╭─ AVAILABLE DATA

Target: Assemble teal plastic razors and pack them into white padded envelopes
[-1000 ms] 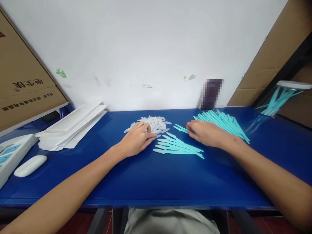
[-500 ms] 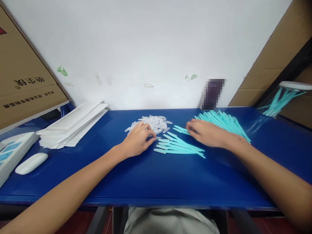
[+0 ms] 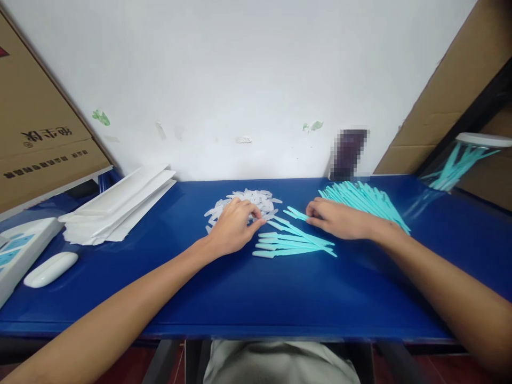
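Between the thumb and fingers of my left hand (image 3: 236, 226) is a translucent blade cap (image 3: 271, 214), its tip pointing right. Beneath and behind that hand spreads a heap of similar white caps (image 3: 262, 198). My right hand (image 3: 340, 218) pinches turquoise eyebrow razors (image 3: 295, 213), two by their visible heads, which point left toward the cap; their handles are hidden by the fingers. A small fan of razors (image 3: 294, 244) lies on the table just below both hands, heads to the left. Behind my right hand is a large pile of turquoise razors (image 3: 366, 202).
The blue table (image 3: 256, 298) meets a white wall. White paper bags (image 3: 124, 202), a white rounded case (image 3: 51, 269) and a white tray (image 3: 30, 245) are at left. A clear jar of razors (image 3: 460, 162) stands at right; a pixelated dark object (image 3: 348, 154) leans on the wall.
My left hand has moved slightly right from the cap heap and now has a cap in its pinch, nearer the razor heads. My right hand stays almost in place.
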### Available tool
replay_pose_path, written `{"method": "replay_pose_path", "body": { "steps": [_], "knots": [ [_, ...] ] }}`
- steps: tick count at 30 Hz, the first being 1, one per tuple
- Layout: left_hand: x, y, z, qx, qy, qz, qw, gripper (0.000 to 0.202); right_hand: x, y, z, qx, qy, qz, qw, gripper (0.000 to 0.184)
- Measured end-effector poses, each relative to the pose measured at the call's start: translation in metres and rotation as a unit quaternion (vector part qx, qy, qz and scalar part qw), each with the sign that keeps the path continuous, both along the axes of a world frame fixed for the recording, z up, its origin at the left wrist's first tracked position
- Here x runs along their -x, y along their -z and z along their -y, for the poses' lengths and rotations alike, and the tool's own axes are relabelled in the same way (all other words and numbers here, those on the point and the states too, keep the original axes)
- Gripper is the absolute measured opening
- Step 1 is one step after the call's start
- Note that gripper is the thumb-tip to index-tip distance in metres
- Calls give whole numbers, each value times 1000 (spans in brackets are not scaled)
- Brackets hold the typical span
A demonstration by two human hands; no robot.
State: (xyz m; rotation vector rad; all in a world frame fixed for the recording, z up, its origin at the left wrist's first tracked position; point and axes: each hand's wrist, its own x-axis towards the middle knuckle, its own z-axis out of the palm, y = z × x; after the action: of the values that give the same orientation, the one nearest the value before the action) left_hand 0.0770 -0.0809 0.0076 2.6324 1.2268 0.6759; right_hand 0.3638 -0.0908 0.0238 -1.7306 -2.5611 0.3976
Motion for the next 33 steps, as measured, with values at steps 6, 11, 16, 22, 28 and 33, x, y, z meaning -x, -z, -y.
{"method": "replay_pose_path", "body": {
  "steps": [6, 11, 16, 22, 28, 33],
  "knots": [
    [-32, -6, -14, 1, -10, -76, 997, 23, 5, -9, 3, 31, 3, 22, 999, 25],
    [-45, -9, -26, -7, -27, -101, 994, 20, 8, -14, 4, 34, 13, 6, 999, 20],
    [-54, -20, -39, 33, -10, -114, 993, 12, 6, -11, 2, -23, 11, -11, 1000, 21],
    [-58, -24, -50, 82, -2, -88, 993, 5, 6, -9, 2, -70, 28, 29, 997, 21],
    [-47, -17, -46, 98, 40, -30, 994, 10, 3, -11, 0, -85, 24, 2, 996, 16],
    [-38, -8, -45, 95, 46, 33, 994, 11, 3, -15, -1, -20, -6, -90, 996, 25]
  ]
}}
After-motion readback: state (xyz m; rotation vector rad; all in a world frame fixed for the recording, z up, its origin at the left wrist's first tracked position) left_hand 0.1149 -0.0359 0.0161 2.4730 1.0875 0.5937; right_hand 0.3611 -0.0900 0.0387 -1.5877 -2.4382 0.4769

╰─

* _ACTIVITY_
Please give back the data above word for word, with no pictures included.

* _RESPONSE_
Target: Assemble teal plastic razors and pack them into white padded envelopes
[-1000 ms] 
[-500 ms] 
[+0 ms] 
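Between the thumb and fingers of my left hand (image 3: 236, 226) is a translucent blade cap (image 3: 271, 214), its tip pointing right. Beneath and behind that hand spreads a heap of similar white caps (image 3: 262, 198). My right hand (image 3: 340, 218) pinches turquoise eyebrow razors (image 3: 295, 213), two by their visible heads, which point left toward the cap; their handles are hidden by the fingers. A small fan of razors (image 3: 294, 244) lies on the table just below both hands, heads to the left. Behind my right hand is a large pile of turquoise razors (image 3: 366, 202).
The blue table (image 3: 256, 298) meets a white wall. White paper bags (image 3: 124, 202), a white rounded case (image 3: 51, 269) and a white tray (image 3: 30, 245) are at left. A clear jar of razors (image 3: 460, 162) stands at right; a pixelated dark object (image 3: 348, 154) leans on the wall.
My left hand has moved slightly right from the cap heap and now has a cap in its pinch, nearer the razor heads. My right hand stays almost in place.
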### Available tool
replay_pose_path, written `{"method": "replay_pose_path", "body": { "steps": [_], "knots": [ [_, ...] ] }}`
- steps: tick count at 30 Hz, the first being 1, one per tuple
- Layout: left_hand: x, y, z, qx, qy, qz, qw, gripper (0.000 to 0.202); right_hand: x, y, z, qx, qy, qz, qw, gripper (0.000 to 0.184)
- Measured end-effector poses, each relative to the pose measured at the call's start: translation in metres and rotation as a unit quaternion (vector part qx, qy, qz and scalar part qw), each with the sign that keeps the path continuous, both along the axes of a world frame fixed for the recording, z up, its origin at the left wrist's first tracked position
- Here x runs along their -x, y along their -z and z along their -y, for the poses' lengths and rotations alike, and the tool's own axes are relabelled in the same way (all other words and numbers here, those on the point and the states too, keep the original axes)
- Gripper is the absolute measured opening
- Step 1 is one step after the call's start
- Note that gripper is the thumb-tip to index-tip distance in metres
- Calls give whole numbers, each value times 1000 (spans in brackets are not scaled)
- Brackets hold the typical span
A demonstration by two human hands; no robot.
State: (xyz m; rotation vector rad; all in a world frame fixed for the recording, z up, its origin at the left wrist's first tracked position; point and axes: each hand's wrist, its own x-axis towards the middle knuckle, its own z-axis out of the palm, y = z × x; after the action: of the values that give the same orientation, the one nearest the value before the action) left_hand 0.0770 -0.0809 0.0076 2.6324 1.2268 0.6759; right_hand 0.3638 -0.0908 0.0238 -1.7306 -2.5611 0.3976
Motion for the next 33 steps, as measured, with values at steps 6, 11, 16, 22, 28 and 33, x, y, z meaning -x, -z, -y.
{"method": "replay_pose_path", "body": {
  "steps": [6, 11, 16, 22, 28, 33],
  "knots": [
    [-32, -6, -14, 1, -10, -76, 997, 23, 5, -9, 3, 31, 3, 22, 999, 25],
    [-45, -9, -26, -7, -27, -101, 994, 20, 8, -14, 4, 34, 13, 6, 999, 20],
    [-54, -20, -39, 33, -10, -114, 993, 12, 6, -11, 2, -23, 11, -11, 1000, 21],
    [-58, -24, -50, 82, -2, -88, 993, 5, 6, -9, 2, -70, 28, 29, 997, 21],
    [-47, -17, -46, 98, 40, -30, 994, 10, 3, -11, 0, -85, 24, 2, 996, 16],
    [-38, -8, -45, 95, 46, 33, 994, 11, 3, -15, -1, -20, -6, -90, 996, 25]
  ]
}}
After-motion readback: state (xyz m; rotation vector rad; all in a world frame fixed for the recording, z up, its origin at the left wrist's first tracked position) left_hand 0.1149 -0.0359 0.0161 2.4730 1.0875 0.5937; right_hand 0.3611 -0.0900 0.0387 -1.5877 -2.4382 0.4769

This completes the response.